It seems to me that tcp_retries1 and tcp_retries2 in Linux correspond to R1 and R2 in the RFC. The RFC clearly states (in item d) that a conforming implementation MUST allow setting the value of R2, but I have found no way to do it using setsockopt(), ioctl() or such.
Another option would be to get a notification when R1 is exceeded (item e). This is not as good as setting R2, though, as I think R1 is hit pretty soon (in a few seconds), and the value of R1 cannot be set per connection, or at least the RFC doesn't require it.

Looks like this was added in Kernel 2.6.37.
Commit diff from kernel Git and Excerpt from change log below;
commit
dca43c75e7e545694a9dd6288553f55c53e2a3a3
Author: Jerry Chu
Date: Fri Aug 27 19:13:28 2010 +0000
tcp: Add TCP_USER_TIMEOUT socket option.
This patch provides a "user timeout" support as described in RFC793. The
socket option is also needed for the the local half of RFC5482 "TCP User
Timeout Option".
TCP_USER_TIMEOUT is a TCP level socket option that takes an unsigned int,
when > 0, to specify the maximum amount of time in ms that transmitted
data may remain unacknowledged before TCP will forcefully close the
corresponding connection and return ETIMEDOUT to the application. If
0 is given, TCP will continue to use the system default.
Increasing the user timeouts allows a TCP connection to survive extended
periods without end-to-end connectivity. Decreasing the user timeouts
allows applications to "fail fast" if so desired. Otherwise it may take
upto 20 minutes with the current system defaults in a normal WAN
environment.
The socket option can be made during any state of a TCP connection, but
is only effective during the synchronized states of a connection
(ESTABLISHED, FIN-WAIT-1, FIN-WAIT-2, CLOSE-WAIT, CLOSING, or LAST-ACK).
Moreover, when used with the TCP keepalive (SO_KEEPALIVE) option,
TCP_USER_TIMEOUT will overtake keepalive to determine when to close a
connection due to keepalive failure.
The option does not change in anyway when TCP retransmits a packet, nor
when a keepalive probe will be sent.
This option, like many others, will be inherited by an acceptor from its
listener.
Signed-off-by: H.K. Jerry Chu <hkchu#google.com>
Signed-off-by: David S. Miller <davem#davemloft.net>

I suggest that if the TCP_USER_TIMEOUT socket option described by Kimvais is available, you use that. On older kernels where that socket option is not present, you could repeatedly call the SIOCOUTQ ioctl() to determine the size of the socket send queue - if the send queue doesn't decrease over your timeout period, that indicates that no ACKs have been received and you can close the socket.

After some thinking (and googling), I came to the conclusion that you can't change tcp_retries1 and tcp_retries2 value for a single socket unless you apply some sort of patch to the kernel.
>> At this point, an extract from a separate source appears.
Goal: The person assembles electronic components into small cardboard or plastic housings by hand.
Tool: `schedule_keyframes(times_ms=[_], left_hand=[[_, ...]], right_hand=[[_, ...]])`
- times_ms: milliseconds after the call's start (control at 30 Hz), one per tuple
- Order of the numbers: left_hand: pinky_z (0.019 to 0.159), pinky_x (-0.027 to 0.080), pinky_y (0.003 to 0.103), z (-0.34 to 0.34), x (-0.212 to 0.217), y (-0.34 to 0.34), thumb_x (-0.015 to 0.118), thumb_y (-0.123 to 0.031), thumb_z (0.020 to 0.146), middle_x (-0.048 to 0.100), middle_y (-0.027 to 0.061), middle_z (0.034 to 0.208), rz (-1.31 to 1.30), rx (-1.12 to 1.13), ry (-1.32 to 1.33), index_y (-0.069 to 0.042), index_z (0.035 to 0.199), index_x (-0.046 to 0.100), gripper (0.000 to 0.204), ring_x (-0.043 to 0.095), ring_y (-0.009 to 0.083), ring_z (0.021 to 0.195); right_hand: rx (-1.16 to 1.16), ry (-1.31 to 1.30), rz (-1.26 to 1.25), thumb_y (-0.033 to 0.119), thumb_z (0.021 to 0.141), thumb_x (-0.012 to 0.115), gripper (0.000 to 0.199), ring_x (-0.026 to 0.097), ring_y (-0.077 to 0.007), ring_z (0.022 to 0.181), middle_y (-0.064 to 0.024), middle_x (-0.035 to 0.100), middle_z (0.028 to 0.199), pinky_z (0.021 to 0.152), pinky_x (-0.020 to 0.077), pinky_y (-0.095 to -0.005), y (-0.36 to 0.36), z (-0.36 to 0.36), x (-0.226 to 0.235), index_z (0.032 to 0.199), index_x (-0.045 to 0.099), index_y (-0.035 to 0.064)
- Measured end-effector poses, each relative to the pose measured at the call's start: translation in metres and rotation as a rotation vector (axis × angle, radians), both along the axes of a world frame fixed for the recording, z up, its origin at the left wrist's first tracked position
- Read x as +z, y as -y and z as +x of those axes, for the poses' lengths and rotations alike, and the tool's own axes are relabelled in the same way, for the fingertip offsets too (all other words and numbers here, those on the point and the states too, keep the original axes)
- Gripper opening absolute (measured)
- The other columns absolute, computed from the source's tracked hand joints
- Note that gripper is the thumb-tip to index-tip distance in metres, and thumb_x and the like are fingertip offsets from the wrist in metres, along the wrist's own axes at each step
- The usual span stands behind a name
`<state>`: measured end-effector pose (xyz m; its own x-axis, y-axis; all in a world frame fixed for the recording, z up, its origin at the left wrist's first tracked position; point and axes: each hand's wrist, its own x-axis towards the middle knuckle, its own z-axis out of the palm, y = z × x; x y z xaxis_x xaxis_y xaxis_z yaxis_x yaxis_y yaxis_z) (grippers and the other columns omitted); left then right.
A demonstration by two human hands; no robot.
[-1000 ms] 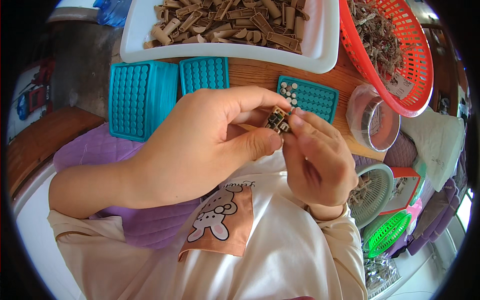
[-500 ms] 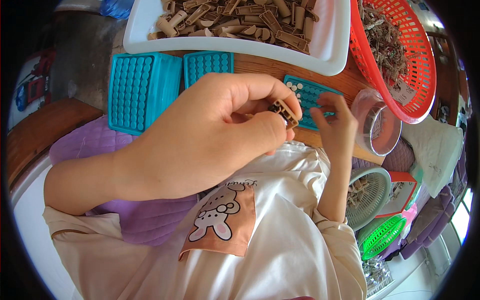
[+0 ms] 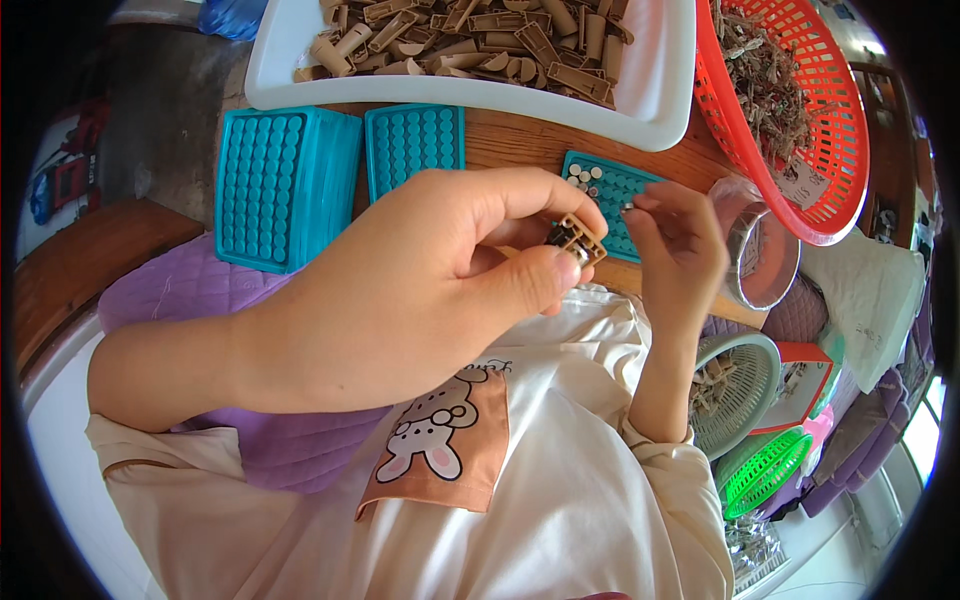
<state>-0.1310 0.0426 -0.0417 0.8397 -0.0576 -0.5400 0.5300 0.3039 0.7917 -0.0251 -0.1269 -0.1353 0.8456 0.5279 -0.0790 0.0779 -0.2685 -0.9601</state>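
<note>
My left hand (image 3: 430,275) pinches a small brown plastic casing (image 3: 582,240) between thumb and fingers. The casing's open side shows dark and metallic parts within. To its right, my right hand (image 3: 683,245) has its thumb and forefinger together on a tiny shiny silver piece (image 3: 627,207), too small to name surely. Beyond both hands lies a teal pitted tray (image 3: 620,184), with several small round white-and-silver discs (image 3: 584,178) at its left end. My hands partly cover this tray.
A white bin (image 3: 470,105) of brown half-round casings (image 3: 490,45) stands at the back. Teal trays (image 3: 262,185) are stacked at left, with another teal tray (image 3: 415,145) beside them. At right are a red basket (image 3: 840,150), a round container (image 3: 765,265) and a grey basket (image 3: 760,385).
My right hand has shifted slightly right and its fingertips have closed on a tiny silver piece. The casing in my left hand has tilted and dropped a little.
</note>
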Motion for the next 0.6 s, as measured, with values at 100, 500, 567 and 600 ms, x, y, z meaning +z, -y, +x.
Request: schedule_keyframes(times_ms=[100, 500, 567, 600], left_hand=[[0.076, 0.044, 0.024, -0.001, 0.001, 0.000, 0.048, -0.011, 0.084, 0.051, 0.0071, 0.099, 0.050, -0.036, -0.008, 0.003, 0.107, 0.044, 0.028, 0.052, 0.0117, 0.089], [0.076, 0.042, 0.022, 0.000, 0.009, -0.001, 0.049, -0.007, 0.083, 0.054, 0.0080, 0.097, 0.193, -0.111, -0.011, 0.003, 0.109, 0.043, 0.030, 0.051, 0.0102, 0.089], [0.076, 0.042, 0.022, 0.001, 0.011, -0.002, 0.050, -0.007, 0.082, 0.054, 0.0082, 0.096, 0.207, -0.117, -0.030, 0.003, 0.109, 0.043, 0.030, 0.052, 0.0103, 0.088], [0.076, 0.042, 0.022, 0.002, 0.012, -0.002, 0.049, -0.006, 0.082, 0.055, 0.0080, 0.095, 0.198, -0.123, -0.043, 0.004, 0.109, 0.043, 0.029, 0.052, 0.0103, 0.088]], right_hand=[[-0.086, 0.018, 0.319, -0.009, 0.069, 0.059, 0.019, 0.058, -0.0195, 0.070, -0.0114, 0.056, 0.078, 0.064, 0.0487, -0.0261, -0.013, -0.021, 0.037, 0.086, 0.051, -0.0041], [0.178, 0.577, 0.456, -0.012, 0.061, 0.064, 0.038, 0.058, -0.0295, 0.073, -0.0141, 0.054, 0.078, 0.065, 0.0509, -0.0358, -0.021, -0.041, 0.033, 0.092, 0.044, -0.0028], [0.199, 0.585, 0.444, -0.012, 0.061, 0.064, 0.039, 0.058, -0.0291, 0.072, -0.0140, 0.054, 0.078, 0.065, 0.0509, -0.0359, -0.021, -0.041, 0.033, 0.093, 0.043, -0.0027], [0.218, 0.535, 0.456, -0.012, 0.066, 0.057, 0.037, 0.056, -0.0293, 0.081, -0.0154, 0.052, 0.084, 0.072, 0.0487, -0.0360, -0.019, -0.043, 0.033, 0.097, 0.041, -0.0016]])
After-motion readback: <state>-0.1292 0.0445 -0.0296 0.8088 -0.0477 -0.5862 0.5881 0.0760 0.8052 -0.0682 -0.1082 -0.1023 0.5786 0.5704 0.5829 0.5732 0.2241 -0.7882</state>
Is that feasible for you?
Otherways, you could use TCP_KEEPALIVE socket option whose purpose is to check if a connection is still active (it seems to me that that's exactly what you are trying to achieve, so it has sense). Pay attention to the fact that you need to tweak its default parameter a little, because the default is to disconnect after about 2 hrs!!!

This is for my understanding.
tcp_retries2 is the number of retransmission that is permitted by the system before droping the conection.So if we want to change the default value of tcp_retries2 using TCP_USER_TIMEOUT which specifies the maximum amount of time transmitted data may remain unacknowledged, we have to increase the value of TCP_USER_TIMEOUT right?
In that case the conction will wait for a longer time and will not retransmit the data packet.
Please correct me, if something is wrong.

int name[] = {CTL_NET, NET_IPV4, NET_IPV4_TCP_RETRIES2};
long value = 0;
size_t size = sizeof(value);
if(!sysctl(name, sizeof(name)/sizeof(name[0]), &value, &size, NULL, 0) {
value // It contains current value from /proc/sys/net/ipv4/tcp_retries2
}
value = ... // Change value if it needed
if(!sysctl(name, sizeof(name)/sizeof(name[0]), NULL, NULL, &value, size) {
// Value in /proc/sys/net/ipv4/tcp_retries2 changed successfully
}
Programmatically way using C. It works at least on Ubuntu. But (according with code and system variables) looks like it influences on all TCP connections in system, not only one single connection.

Related

TCP_NODELAY parameter implication on MSS and CPU utilisation

While I was trying to compose test-suite using netperf I had to go through the manual where I came across the below line for option -D
If setting TCP_NODELAY with -D affects throughput and/or service demand for tests where the send size (-m) is larger than the MSS it suggests the TCP/IP stack’s implementation of the Nagle Algorithm may be broken, perhaps interpreting the Nagle Algorithm on a segment by segment basis rather than the proper user send by user send basis
My question is - how can setting TCP_DELAY and it's effect on throughput determines nagle implementation is broken? Can someone help me with a logical explanation on the same?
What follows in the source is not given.